Technology and Health Care ◽

10.3233/thc-218011 ◽

2021 ◽

pp. 1-12

Author(s):

Haiyan Li ◽

Zanxia Cao ◽

Guodong Hu ◽

Liling Zhao ◽

Chunling Wang ◽

...

Keyword(s):

Molecular Dynamics ◽

Structural Changes ◽

Binding Protein ◽

Network Models ◽

Md Simulations ◽

Protein Domain ◽

Opening Angle ◽

Conformation Changes ◽

Wide Range ◽

Ribose Binding Protein

BACKGROUND: The ribose-binding protein (RBP) from Escherichia coli is one of the representative structures of periplasmic binding proteins. Binding of ribose at the cleft between two domains causes a conformational change corresponding to a closure of two domains around the ligand. The RBP has been crystallized in the open and closed conformations. OBJECTIVE: With the complex trajectory as a control, our goal was to study the conformation changes induced by the detachment of the ligand, and the results have been revealed from two computational tools, MD simulations and elastic network models.
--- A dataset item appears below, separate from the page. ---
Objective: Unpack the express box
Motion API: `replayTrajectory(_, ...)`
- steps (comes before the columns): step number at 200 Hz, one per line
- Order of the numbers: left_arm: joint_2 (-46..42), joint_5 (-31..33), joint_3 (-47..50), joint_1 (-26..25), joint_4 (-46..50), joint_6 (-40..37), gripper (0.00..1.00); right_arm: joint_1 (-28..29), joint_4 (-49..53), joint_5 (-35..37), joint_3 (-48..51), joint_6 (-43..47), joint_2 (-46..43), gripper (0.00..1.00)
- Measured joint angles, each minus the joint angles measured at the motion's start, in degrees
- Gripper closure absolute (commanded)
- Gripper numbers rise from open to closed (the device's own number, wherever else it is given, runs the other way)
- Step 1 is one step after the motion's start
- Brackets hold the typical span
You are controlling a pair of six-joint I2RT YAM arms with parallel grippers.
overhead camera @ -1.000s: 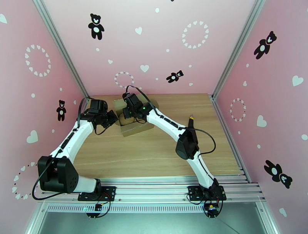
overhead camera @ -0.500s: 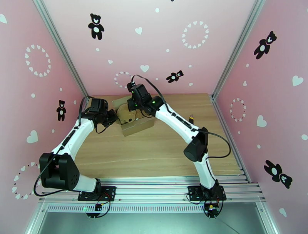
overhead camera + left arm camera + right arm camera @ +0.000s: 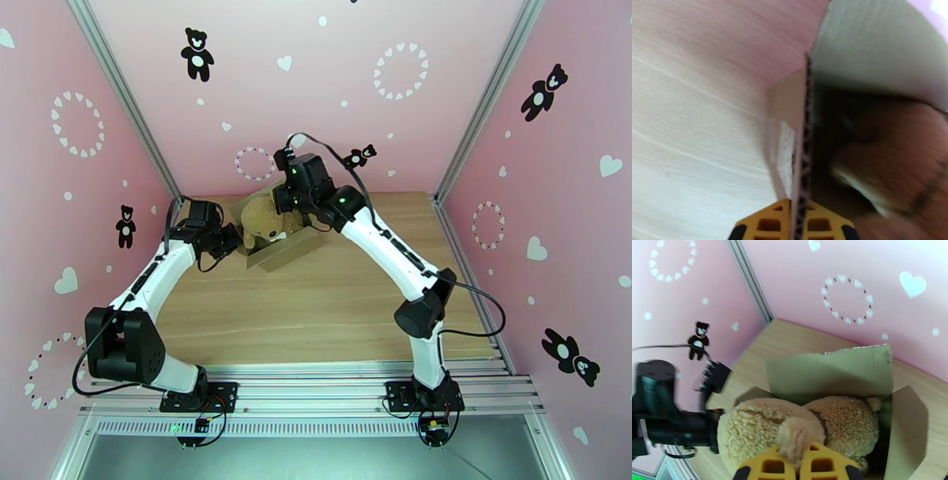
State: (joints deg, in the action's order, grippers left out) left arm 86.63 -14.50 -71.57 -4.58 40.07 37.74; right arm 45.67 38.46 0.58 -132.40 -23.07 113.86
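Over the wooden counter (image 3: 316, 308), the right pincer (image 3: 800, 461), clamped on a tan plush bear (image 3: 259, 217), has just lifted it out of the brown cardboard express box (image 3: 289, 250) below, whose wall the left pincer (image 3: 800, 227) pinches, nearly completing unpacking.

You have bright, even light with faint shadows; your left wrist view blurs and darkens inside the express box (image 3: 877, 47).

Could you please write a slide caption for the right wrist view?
Right gripper shut on a nub of the tan plush bear, over the open express box.
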Motion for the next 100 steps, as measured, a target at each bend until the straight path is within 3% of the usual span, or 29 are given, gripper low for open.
replayTrajectory(100,1.5,3.2,0.0,0.0,2.5,0.0,1.00,-1.9,0.0,-8.1,-1.0,-2.0,-3.1,1.00)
METHODS: Molecular dynamics (MD) simulations were performed to study the conformation changes of RBP starting from the open-apo, closed-holo and closed-apo conformations. RESULTS: The evolution of the domain opening angle θ clearly indicates large structural changes. The simulations indicate that the closed states in the absence of ribose are inclined to transition to the open states and that ribose-free RBP exists in a wide range of conformations. The first three dominant principal motions derived from the closed-apo trajectories, consisting of rotating, bending and twisting motions, account for the major rearrangement of the domains from the closed to the open conformation. CONCLUSIONS: The motions showed a strong one-to-one correspondence with the slowest modes from our previous study of RBP with the anisotropic network model (ANM). The results obtained for RBP contribute to the generalization of robustness for protein domain motion studies using either the ANM or PCA for trajectories obtained from MD.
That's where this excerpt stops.